_What this task involves:_
Copy out exactly the lines below that run from the one holding "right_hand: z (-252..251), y" to the one holding "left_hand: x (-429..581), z", keeping both of those lines and no others.

_Stored items:_
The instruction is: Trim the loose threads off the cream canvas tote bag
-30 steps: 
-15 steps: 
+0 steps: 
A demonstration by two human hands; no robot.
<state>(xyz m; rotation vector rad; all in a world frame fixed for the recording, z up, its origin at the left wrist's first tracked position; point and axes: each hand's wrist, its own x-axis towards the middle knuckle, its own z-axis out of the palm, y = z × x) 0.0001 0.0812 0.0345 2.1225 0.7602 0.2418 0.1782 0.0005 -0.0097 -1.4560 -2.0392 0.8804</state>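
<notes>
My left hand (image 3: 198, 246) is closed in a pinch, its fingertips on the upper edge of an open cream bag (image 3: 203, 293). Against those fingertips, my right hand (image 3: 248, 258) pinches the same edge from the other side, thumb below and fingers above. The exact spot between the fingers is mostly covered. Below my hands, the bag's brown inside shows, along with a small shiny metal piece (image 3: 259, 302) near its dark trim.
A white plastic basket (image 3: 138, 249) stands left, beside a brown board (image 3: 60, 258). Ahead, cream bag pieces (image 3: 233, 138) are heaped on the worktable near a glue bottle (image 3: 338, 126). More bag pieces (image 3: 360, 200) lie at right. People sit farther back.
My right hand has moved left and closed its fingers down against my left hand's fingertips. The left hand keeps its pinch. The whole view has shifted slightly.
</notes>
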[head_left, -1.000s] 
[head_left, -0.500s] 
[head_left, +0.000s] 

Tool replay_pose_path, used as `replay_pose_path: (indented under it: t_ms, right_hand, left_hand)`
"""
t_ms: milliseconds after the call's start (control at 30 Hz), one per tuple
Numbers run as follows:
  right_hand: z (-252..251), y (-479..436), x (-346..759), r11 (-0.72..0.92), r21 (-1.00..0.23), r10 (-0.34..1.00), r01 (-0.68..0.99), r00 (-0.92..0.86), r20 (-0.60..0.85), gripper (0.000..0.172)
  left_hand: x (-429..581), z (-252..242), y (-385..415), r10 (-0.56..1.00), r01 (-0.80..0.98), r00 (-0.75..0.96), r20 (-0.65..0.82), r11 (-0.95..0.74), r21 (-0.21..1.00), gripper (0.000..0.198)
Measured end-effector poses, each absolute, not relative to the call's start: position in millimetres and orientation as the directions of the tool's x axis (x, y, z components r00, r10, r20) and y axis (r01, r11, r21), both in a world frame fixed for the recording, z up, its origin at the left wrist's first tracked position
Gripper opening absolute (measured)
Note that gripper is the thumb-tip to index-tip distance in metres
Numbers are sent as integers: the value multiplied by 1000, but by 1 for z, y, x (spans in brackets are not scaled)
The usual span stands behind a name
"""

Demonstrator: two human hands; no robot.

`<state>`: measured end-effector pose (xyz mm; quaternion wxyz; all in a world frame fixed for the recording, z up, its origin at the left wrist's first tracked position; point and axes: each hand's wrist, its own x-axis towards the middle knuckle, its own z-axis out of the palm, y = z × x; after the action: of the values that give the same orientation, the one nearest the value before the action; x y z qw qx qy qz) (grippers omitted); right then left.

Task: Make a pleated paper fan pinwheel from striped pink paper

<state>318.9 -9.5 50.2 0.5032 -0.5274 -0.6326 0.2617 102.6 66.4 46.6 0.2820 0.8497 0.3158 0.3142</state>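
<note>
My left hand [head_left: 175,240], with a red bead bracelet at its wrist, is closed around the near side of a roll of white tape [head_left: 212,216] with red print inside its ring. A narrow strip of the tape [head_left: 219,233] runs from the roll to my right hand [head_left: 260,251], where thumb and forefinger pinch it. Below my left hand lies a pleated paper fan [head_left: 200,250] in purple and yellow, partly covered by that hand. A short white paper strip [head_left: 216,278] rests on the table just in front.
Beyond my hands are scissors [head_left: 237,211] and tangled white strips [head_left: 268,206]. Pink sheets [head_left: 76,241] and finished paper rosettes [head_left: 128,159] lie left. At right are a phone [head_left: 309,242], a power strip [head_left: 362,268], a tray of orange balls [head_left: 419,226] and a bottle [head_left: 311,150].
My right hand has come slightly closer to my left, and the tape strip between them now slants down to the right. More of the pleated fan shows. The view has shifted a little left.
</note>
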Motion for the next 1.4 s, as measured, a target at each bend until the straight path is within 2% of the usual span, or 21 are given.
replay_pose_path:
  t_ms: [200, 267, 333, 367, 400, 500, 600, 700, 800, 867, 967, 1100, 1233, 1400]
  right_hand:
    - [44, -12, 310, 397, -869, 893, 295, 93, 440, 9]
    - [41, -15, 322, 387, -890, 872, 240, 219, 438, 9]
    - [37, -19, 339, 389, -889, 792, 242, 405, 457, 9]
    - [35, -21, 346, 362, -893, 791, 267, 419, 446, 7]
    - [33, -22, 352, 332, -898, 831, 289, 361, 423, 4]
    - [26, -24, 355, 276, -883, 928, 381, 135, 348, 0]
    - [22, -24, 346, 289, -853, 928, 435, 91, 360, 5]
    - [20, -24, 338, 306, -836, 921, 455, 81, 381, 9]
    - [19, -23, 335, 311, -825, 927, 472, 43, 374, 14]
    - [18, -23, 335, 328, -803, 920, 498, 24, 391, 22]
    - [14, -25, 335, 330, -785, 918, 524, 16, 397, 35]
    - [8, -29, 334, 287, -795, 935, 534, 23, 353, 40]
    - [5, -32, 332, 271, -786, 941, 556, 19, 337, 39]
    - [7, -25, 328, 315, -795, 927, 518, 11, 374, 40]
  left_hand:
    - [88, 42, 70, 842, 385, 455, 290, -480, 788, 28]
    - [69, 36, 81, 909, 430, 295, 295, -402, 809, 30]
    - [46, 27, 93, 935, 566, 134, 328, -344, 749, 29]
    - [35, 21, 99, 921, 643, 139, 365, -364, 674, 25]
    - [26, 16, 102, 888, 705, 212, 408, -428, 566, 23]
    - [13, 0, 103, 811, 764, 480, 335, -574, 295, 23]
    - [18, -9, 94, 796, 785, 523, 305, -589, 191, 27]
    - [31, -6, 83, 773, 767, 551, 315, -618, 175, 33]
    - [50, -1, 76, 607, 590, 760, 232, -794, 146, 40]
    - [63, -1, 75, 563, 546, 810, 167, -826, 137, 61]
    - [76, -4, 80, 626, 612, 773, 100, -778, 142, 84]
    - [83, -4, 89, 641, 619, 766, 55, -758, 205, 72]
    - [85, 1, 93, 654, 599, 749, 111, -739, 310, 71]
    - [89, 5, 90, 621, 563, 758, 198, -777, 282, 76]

_Result for this exercise:_
  right_hand: z (-252..251), y (-479..436), x (-346..759), r11 (-0.72..0.92), r21 (-1.00..0.23), r10 (-0.34..1.00), r01 (-0.68..0.99), r00 (-0.92..0.86), r20 (-0.60..0.85), gripper (0.000..0.172)
  left_hand: x (-429..581), z (-252..242), y (-385..415), r10 (-0.56..1.00), r01 (-0.80..0.98), r00 (-0.75..0.96), r20 (-0.65..0.82), r11 (-0.95..0.74), r21 (-0.21..1.00), gripper (0.000..0.198)

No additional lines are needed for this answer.